Voight, Wilhelm, d.1914, Ger., fraud. Uniforms represent the law of the land, and the commands of a uniformed officer are to be obeyed. Playing on the substantial power of military uniforms, Wilhelm Voight, a petty criminal turned shoemaker, had a field day with the people in the town of Kopenick, Ger. On Oct. 16, 1906, Voight, dressed in a newly purchased and very impressive uniform of a Prussian captain, commandeered a small detachment of German soldiers in the town of Kopenick. He led them to the town hall where he placed the town's burgomaster, Dr. Langerhans, and its treasurer under arrest. He informed them that he had to take them to Berlin to discuss irregularities in the town's finances. Local police officials came into the city hall while this was going on and were also impressed into the captain's service.
After relieving the treasurer of all of the cash in the town's vault, Voight marched his troops and prisoners to Berlin, where he left them and disappeared.
After much confusion as to why the Kopenick officials were in Berlin, the incident was determined to have been a hoax. When the news of the incident got out, the newspapers ridiculed the town of Kopenick for their inordinate respect for a uniform. Nine days later, Voight was apprehended and placed under arrest. The bogus captain served only twenty months in jail, after which he spent a lucrative few years on the American vaudeville circuit telling the story of his adventure in uniform.

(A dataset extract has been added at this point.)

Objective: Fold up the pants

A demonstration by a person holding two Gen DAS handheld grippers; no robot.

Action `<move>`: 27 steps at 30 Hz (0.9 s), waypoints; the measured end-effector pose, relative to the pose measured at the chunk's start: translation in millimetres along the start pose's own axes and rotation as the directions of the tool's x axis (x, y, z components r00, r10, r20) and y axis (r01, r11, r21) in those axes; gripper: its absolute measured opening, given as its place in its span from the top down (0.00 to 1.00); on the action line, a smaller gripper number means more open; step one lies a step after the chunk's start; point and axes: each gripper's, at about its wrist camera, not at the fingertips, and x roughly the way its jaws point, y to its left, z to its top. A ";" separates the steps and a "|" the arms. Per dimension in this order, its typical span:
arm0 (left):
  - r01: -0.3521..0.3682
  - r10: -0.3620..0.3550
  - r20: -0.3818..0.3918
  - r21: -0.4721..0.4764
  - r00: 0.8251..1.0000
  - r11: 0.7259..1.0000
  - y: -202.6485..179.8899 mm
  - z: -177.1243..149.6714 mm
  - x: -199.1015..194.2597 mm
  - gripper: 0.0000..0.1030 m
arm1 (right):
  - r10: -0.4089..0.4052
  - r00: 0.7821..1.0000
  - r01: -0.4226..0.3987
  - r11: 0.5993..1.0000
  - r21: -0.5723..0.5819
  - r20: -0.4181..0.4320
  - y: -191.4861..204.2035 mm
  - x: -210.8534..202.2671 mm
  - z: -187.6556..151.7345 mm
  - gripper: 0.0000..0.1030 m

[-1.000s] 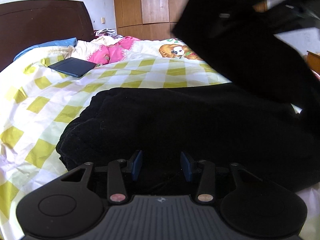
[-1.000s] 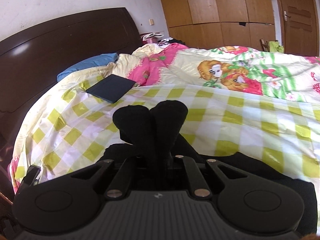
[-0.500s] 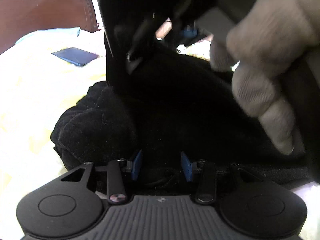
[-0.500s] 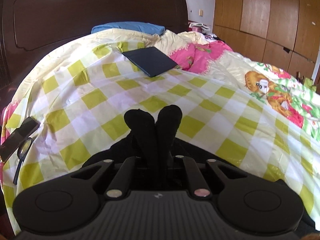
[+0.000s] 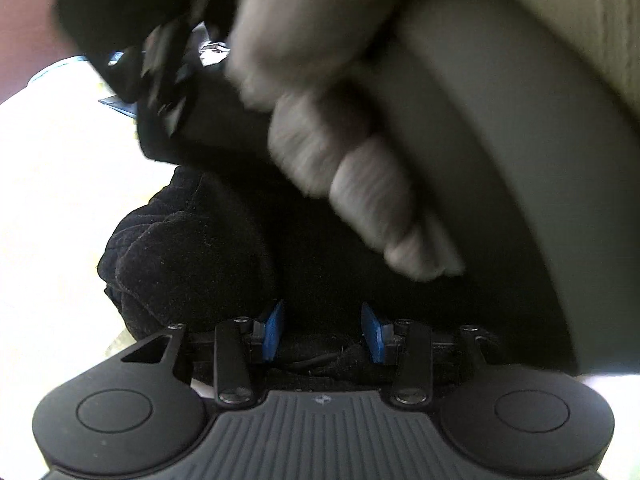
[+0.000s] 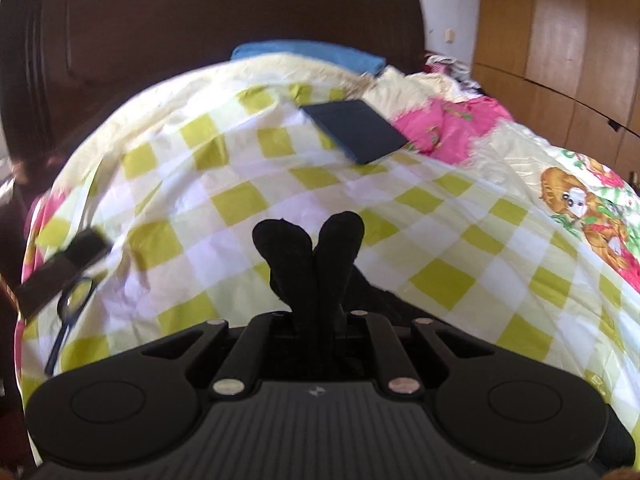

Voliva, Wilbur Glenn, 1870-1942, U.S., hoax. In 1895, John Alexander Dowie settled in Zion, Ill., where he founded the Christian Apostolic Church. A fierce, uncompromising Scotsman, Dowie proclaimed himself "General Overseer" of Zion and ruled the community with an iron fist until he was removed from office by his religious associate, Wilbur Glenn Voliva, in 1905. Voliva was an even sterner taskmaster. He made it a criminal offense to smoke or drink in Zion, and a violation of the curfew laws to stay outdoors after 10 p.m.
Zion, about forty miles north of Chicago, was ruled like a dictatorship by Voliva. Provocative attire for women, such as short skirts, swim suits, and high heels were strictly forbidden. Voliva was a proponent of the flat earth theory, and argued that the North Pole was at the center of the earth. Wilbur Voliva offered $5,000 to anyone who could prove him wrong. He claimed to be an authority in all subjects and once bragged, "I can lick to smithereens any man in the world in a mental battle. I have never met any professor or student who knew a millionth as much on any subject as I do." And when challenged in court once, Voliva screamed: "Every man who fights me goes under. Mark what I say! The graveyard is full of fellows who tried to down Voliva!"
Voliva predicted the end of the world for 1923, and revised his prediction often until his disillusioned followers finally abandoned him. Voliva vowed to live until he was 120, but died at the age of seventy-two, on Oct. 11, 1942.